## Problem to solve
The required result is each line of the entries below containing the string "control".

─── Extracted entries ───

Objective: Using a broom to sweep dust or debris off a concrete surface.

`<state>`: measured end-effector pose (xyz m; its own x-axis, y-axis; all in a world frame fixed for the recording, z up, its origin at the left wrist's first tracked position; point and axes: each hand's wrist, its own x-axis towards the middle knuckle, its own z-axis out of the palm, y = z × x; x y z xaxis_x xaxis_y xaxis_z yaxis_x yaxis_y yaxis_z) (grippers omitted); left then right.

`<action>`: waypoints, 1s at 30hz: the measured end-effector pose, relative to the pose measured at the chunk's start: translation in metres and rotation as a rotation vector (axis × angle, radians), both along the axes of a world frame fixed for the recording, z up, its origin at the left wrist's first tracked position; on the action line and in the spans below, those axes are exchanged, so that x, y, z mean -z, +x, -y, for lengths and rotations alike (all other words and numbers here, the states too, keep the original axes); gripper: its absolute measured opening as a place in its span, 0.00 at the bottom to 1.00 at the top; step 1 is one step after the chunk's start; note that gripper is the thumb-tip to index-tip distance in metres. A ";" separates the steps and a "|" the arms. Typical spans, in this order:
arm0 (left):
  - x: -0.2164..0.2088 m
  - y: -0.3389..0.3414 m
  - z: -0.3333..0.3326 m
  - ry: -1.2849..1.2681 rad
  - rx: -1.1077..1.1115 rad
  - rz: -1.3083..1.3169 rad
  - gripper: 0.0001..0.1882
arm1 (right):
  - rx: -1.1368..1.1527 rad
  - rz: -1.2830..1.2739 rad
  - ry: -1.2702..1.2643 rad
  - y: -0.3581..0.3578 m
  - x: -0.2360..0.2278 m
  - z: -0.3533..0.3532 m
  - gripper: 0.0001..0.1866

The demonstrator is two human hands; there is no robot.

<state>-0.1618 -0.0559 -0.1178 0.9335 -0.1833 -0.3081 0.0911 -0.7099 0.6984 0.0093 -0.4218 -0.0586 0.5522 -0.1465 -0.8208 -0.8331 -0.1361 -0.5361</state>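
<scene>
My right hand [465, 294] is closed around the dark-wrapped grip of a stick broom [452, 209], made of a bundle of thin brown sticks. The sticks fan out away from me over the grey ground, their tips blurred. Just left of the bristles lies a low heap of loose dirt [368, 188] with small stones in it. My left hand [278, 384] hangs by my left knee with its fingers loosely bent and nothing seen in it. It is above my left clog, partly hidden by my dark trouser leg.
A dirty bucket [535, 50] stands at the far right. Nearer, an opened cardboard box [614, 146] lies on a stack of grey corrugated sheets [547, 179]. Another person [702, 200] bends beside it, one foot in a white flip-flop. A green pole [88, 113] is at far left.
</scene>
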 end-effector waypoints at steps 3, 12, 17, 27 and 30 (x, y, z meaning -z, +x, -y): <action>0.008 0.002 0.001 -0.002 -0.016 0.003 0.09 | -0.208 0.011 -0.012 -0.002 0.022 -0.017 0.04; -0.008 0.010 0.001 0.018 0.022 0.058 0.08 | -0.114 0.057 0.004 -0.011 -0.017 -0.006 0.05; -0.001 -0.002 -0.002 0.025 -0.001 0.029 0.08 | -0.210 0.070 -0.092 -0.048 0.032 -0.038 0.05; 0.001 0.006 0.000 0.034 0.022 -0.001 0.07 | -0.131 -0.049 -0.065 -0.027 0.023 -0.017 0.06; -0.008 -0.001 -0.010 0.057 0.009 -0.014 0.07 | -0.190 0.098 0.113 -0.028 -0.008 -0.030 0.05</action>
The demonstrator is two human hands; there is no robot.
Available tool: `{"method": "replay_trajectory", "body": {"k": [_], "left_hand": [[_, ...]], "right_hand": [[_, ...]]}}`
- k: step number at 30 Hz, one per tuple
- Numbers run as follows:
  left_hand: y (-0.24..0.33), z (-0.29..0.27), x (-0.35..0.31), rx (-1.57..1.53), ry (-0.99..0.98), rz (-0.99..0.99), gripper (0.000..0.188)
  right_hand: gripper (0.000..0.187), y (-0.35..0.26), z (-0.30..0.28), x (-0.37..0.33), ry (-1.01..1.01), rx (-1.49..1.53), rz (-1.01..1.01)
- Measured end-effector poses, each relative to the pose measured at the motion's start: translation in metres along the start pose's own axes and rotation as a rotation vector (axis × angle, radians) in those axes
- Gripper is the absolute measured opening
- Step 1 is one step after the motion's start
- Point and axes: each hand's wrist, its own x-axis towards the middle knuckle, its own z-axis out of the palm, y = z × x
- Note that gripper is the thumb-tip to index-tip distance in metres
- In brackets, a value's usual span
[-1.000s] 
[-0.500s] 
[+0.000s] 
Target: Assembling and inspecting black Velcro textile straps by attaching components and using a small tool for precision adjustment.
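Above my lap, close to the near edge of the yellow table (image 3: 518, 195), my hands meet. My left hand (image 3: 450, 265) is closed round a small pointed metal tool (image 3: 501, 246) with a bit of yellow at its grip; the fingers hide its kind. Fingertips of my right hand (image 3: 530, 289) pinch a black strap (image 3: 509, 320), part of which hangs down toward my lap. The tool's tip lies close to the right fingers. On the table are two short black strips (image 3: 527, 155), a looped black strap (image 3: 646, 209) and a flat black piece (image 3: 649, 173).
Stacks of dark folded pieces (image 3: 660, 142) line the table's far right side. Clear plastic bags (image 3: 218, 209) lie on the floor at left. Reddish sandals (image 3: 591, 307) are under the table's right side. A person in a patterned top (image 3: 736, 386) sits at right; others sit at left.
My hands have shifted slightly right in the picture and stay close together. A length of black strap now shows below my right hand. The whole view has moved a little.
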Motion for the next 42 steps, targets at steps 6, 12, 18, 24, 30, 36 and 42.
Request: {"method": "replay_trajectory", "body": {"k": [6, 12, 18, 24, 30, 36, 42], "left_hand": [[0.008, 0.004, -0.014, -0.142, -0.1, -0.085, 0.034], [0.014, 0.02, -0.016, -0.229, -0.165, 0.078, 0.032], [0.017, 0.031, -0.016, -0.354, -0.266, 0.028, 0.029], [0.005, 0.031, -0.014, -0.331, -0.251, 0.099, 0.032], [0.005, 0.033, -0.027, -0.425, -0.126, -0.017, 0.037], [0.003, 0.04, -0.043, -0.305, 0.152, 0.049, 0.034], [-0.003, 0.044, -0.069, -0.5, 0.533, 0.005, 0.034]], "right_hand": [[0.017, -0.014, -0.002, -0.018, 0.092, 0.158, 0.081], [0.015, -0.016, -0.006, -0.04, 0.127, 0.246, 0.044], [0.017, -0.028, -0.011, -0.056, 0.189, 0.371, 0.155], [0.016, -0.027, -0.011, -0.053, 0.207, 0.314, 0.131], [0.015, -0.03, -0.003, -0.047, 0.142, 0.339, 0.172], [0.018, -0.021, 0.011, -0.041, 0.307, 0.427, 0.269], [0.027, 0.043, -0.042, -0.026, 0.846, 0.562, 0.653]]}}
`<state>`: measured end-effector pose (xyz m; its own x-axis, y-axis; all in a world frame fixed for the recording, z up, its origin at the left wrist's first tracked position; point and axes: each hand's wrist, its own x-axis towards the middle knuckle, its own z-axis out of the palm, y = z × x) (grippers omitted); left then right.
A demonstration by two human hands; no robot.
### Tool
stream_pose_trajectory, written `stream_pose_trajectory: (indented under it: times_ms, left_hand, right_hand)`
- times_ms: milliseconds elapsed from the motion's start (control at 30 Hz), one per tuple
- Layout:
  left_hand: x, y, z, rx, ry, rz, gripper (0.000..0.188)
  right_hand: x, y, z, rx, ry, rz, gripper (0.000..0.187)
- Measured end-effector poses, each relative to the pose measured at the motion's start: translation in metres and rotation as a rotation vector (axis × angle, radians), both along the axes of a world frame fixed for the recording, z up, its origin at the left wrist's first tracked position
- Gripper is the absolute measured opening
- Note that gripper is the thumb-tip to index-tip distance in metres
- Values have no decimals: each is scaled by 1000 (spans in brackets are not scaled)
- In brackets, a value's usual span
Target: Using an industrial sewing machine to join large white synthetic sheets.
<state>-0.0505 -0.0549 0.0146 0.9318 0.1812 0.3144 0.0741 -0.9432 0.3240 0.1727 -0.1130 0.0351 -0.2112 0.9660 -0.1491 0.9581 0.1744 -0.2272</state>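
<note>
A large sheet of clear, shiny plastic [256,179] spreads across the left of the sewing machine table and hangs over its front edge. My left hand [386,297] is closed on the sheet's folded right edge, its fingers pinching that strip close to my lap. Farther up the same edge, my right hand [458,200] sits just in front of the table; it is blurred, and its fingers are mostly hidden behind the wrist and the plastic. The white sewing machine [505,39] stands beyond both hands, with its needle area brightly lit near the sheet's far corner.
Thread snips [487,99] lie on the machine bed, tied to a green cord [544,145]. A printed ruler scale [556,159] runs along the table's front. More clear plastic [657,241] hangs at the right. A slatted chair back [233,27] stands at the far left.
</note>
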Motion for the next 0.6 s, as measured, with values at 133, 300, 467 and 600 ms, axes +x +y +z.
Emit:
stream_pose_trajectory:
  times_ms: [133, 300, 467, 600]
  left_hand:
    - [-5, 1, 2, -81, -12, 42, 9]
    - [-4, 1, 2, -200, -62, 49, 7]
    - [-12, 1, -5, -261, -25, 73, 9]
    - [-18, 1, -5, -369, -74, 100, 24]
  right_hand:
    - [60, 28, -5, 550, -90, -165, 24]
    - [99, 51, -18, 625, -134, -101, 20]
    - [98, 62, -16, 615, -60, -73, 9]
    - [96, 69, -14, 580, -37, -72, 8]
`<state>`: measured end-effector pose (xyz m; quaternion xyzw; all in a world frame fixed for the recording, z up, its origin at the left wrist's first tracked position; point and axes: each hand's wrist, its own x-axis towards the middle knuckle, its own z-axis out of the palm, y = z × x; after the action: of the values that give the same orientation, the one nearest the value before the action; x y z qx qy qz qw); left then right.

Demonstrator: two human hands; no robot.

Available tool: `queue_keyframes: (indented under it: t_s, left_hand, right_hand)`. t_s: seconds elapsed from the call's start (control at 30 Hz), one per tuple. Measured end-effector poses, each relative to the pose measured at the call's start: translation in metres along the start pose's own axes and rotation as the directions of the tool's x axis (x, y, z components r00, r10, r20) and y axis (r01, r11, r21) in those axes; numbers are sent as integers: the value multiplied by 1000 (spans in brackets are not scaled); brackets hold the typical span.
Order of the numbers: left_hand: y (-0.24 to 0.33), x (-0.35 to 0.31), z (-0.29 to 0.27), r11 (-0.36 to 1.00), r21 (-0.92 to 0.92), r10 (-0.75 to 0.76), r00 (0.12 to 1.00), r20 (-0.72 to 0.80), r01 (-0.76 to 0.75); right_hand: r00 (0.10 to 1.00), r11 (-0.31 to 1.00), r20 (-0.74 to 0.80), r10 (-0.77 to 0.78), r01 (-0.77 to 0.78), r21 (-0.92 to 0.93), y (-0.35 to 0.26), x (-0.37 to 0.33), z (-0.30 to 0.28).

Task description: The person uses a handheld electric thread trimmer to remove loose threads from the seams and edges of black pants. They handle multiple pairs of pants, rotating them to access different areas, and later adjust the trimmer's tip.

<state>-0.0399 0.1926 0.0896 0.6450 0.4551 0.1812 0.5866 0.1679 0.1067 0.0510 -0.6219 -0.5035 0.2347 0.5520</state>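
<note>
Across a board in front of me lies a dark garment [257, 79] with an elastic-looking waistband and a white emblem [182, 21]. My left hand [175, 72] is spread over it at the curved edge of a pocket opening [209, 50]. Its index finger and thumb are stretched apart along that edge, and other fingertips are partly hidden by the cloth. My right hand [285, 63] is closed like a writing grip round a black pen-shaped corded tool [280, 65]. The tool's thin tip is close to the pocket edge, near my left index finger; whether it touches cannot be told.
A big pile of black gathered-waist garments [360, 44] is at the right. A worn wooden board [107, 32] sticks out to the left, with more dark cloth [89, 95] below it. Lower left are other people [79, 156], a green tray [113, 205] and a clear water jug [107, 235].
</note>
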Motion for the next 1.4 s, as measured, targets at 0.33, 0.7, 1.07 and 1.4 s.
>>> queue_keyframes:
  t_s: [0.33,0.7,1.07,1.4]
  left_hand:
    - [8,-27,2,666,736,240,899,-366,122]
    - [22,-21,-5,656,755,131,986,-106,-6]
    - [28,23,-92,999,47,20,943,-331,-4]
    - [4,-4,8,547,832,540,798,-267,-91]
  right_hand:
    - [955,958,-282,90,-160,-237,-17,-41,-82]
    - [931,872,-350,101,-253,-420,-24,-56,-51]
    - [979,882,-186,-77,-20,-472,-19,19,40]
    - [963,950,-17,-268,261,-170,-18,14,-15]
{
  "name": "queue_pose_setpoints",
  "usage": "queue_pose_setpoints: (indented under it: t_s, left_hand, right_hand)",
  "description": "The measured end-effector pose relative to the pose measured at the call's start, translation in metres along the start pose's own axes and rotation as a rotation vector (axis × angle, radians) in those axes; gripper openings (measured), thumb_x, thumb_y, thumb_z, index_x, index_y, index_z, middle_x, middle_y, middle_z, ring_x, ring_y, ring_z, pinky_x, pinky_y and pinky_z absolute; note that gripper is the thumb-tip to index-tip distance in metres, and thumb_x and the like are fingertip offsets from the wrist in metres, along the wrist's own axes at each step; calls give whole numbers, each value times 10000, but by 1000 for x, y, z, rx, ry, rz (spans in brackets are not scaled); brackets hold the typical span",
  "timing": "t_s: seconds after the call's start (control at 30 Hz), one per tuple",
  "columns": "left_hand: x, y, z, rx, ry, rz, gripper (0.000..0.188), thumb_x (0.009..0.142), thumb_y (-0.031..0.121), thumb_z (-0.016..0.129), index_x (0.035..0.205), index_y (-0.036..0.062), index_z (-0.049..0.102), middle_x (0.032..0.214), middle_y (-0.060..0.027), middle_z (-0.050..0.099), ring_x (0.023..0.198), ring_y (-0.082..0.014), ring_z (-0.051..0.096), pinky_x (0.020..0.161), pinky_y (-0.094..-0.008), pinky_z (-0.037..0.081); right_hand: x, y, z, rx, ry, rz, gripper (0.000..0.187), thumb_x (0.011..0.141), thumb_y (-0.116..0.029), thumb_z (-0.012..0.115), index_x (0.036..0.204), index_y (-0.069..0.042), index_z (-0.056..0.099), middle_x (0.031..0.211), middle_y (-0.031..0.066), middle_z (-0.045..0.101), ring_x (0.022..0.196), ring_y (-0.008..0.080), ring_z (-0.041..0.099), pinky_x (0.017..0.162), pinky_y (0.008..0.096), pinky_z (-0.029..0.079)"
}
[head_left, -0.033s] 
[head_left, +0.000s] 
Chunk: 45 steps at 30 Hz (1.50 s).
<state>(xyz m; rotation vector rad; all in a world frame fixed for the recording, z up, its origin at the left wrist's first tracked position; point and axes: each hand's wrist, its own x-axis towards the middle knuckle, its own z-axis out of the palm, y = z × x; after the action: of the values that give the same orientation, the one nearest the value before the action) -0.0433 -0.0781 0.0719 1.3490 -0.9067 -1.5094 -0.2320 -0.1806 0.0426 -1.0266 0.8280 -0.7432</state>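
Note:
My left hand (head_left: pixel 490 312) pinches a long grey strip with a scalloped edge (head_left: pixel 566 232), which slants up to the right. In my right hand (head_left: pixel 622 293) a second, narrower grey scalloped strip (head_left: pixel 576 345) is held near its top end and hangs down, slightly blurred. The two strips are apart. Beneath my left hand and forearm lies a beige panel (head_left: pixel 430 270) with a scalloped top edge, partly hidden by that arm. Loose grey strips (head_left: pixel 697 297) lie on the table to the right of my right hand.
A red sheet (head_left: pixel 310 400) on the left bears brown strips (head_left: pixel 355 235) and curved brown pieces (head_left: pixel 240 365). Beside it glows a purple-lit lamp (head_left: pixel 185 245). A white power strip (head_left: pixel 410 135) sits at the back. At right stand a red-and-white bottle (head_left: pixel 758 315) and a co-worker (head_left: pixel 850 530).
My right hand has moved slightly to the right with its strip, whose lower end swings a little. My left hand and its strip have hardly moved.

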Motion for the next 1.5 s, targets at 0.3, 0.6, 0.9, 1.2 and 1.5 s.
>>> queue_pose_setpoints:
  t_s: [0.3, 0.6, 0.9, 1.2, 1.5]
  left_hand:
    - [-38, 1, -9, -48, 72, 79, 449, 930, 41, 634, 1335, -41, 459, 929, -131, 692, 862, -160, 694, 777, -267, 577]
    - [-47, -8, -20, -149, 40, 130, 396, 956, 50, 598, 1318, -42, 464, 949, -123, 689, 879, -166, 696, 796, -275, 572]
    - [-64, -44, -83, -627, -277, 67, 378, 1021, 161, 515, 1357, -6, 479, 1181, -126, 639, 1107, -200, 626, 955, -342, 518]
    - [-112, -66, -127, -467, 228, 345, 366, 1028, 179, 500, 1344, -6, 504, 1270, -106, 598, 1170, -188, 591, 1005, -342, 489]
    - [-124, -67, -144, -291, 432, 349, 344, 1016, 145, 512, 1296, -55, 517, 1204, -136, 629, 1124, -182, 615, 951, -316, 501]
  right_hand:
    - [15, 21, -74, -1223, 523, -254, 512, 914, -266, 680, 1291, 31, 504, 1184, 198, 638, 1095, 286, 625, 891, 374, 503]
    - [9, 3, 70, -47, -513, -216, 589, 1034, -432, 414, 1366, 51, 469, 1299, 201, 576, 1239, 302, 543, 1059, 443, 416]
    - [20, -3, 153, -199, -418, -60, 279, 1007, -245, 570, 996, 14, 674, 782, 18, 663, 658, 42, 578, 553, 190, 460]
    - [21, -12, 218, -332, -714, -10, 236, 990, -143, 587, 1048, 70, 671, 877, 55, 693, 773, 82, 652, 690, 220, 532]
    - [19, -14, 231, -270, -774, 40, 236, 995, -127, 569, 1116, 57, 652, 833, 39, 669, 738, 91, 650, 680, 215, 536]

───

## Written solution
- times_ms: milliseconds elapsed from the motion's start (control at 30 Hz), one per tuple
Available tool: `queue_keyframes: (indented under it: t_s, left_hand, right_hand)`. t_s: seconds elapsed from the call's start (control at 30 Hz), one per tuple. Measured end-effector poses, each relative to the pose measured at the call's start: translation in metres along the start pose's own axes and rotation as the directions of the tool's x axis (x, y, z components r00, r10, r20) and y axis (r01, r11, r21) in those axes; numbers are sent as integers: the value multiplied by 1000 (spans in brackets are not scaled); brackets hold the typical span.
  "timing": "t_s: seconds after the call's start (control at 30 Hz), one per tuple",

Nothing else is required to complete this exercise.